Pasal I ayat (3) KNY 1958 membatasi perselisihan di bidang hukum perniagaan dan hal ini lebih dipertegas lagi dalam bagian “Note Konvensi”.
Dalam Keppres No.34 Tahun 1981, Indonesia membatasi pengakuan & pelaksanaan eksekusi putusan arbitrase asing dimana penerapannya hanya terbatas pada sengketa di bidang perdagangan. 
Hal yang sama lebih dipertegas lagi dalam UU No.30 Tahun 1999 tentang Arbitrase Pasal 66.
Kompetensi Absolut

Konvensi New York 1958 telah menempatkan status arbitrase sebagai forum atau mahkamah yang memiliki kewenangan absolut dalam menyelesaikan & memutus sengketa.

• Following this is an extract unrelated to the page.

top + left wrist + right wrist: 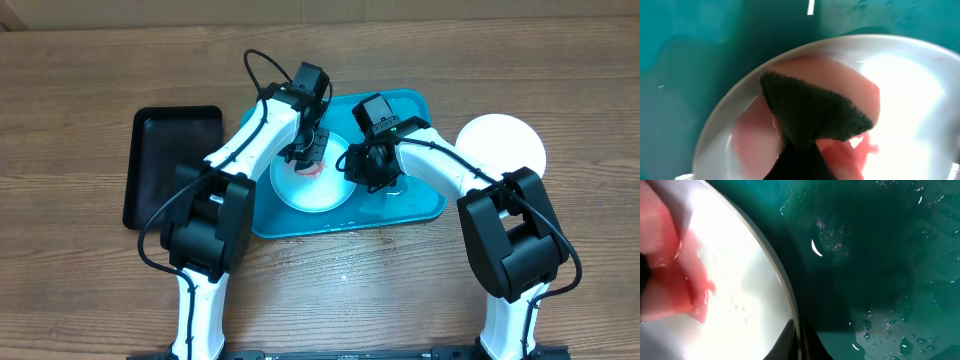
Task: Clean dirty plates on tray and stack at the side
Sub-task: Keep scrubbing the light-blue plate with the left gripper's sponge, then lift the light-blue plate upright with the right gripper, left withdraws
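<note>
Place: looks like a robot lab bench.
Table [60, 280]: bare wood-grain.
Arms: left arm [215, 200] and right arm [500, 230] mounted at its near edge, cable [255, 65] looping free.
Props: tray [420, 205] holding a plate [320, 192], white plate [505, 140] beside it, black tray [175, 165].

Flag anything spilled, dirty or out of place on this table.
A wet pink smear streaks the plate on the tray, around the dark pad pressed onto it. Water droplets dot the tray floor. A white plate sits off the tray, on the table. Nothing looks broken or tipped.
</note>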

Pasal II ayat (3) KNY memberi larangan keras kepada badan peradilan resmi (litigasi) bagi setiap negara peserta konvensi jika ternyata para pihak telah sepakat dan menuangkan kesepakatan tsb dalam perjanjian mengenai perselisihan mereka cara penyelesaiannya dilakukan melalui jalur arbitrase. 
Peraturan Mahkamah Agung Nomor 1 Tahun 1990
Bentuk Perma
Bentuk Perma sangat sederhana karena hanya terdiri dari: 9 pasal yang dibagi dalam 7 bab dengan perincian sebagai berikut:
Bab I berisi ketentuan umum yang terdiri dari 3 pasal. Bab ini berisi asas-asas landasan penerapan pelaksanaan eksekusi putusan arbitrase asing.

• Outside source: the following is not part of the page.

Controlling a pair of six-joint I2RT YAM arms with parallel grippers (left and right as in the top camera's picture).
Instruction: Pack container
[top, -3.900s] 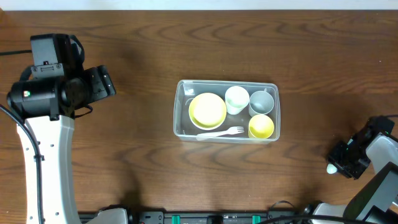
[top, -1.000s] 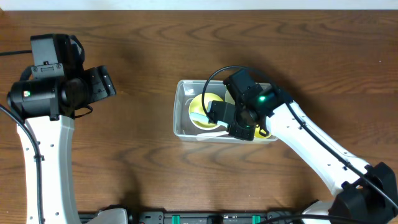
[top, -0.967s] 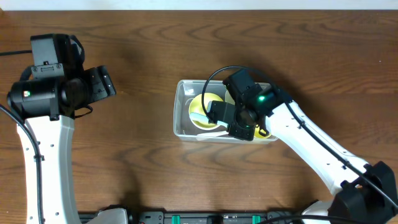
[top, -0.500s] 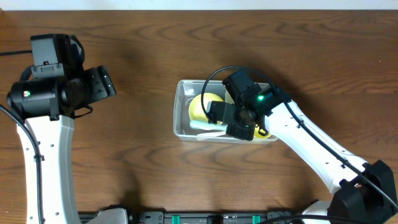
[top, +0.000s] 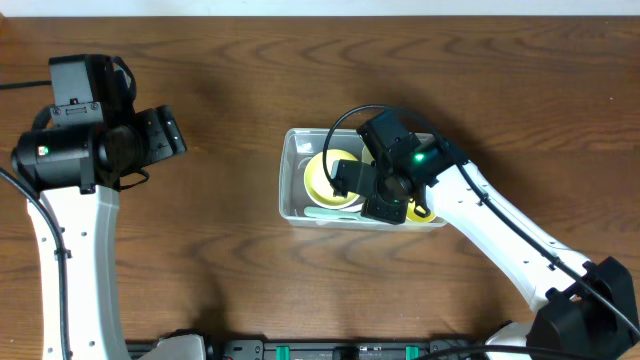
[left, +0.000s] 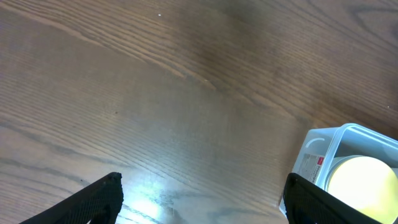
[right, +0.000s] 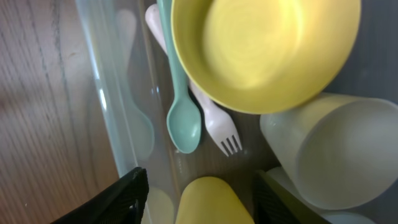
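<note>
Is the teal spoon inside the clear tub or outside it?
Inside. The teal spoon lies flat beside the white fork, within the clear wall of the container.

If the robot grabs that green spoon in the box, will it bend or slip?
Probably stiff: the green spoon looks like smooth moulded plastic. It might slip, being thin and glossy. Its handle lies right by the yellow bowl's edge, so lifting it could nudge that bowl.
</note>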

Bab II mengatur tentang badan peradilan mana yang berwenang memberikan exequatur terhadap putusan arbitrase asing dan hanya terdiri dari satu pasal saja. (Psl 4).
Bab III berisi ketentuan tentang tata cara permohonan exequatur dan hanya terdiri dari satu pasal saja (Psl 5).
Bab IV terdiri dari Pasal 6 yang mengatur tentang tata cara sita & pelaksanaan eksekusi. 
Bab V terdiri dari Pasal 7 yang mengatur tentang biaya eksekusi putusan arbitrase asing.
Bab VI, mengatur tentang kemungkinan  pengaturan lebih lanjut mengenai hal-hal yang belum diatur dalam Perma.
Bab VII hanya berisi pernyataan tentang saat mulai berlakunya Perma yakni tanggal 1 Maret 1990.

Asas-Asas Perma No. 1 Tahun 1990
Asas Executorial Kracht (Psl 2) :
Menurut pasal ini, putusan arbitrase asing “disamakan” dengan putusan pengadilan yang telah mempunyai kekuatan hukum tetap.
Setiap putusan arbitrase asing dapat diajukan permintaan eksekusinya di Indonesia: (Harus diakui (recognize) keabsahannya & Harus dijalankan eksekusinya (enforcement))
Asas Resiprositas:
Asas ini merupakan suatu asas fundamental dalam KNY dan diatur dalam Pasal I ayat (3) dan diadopsi sepenuhnya dalam Perma & dirumuskan dalam Pasal 3 ayat (1) Perma.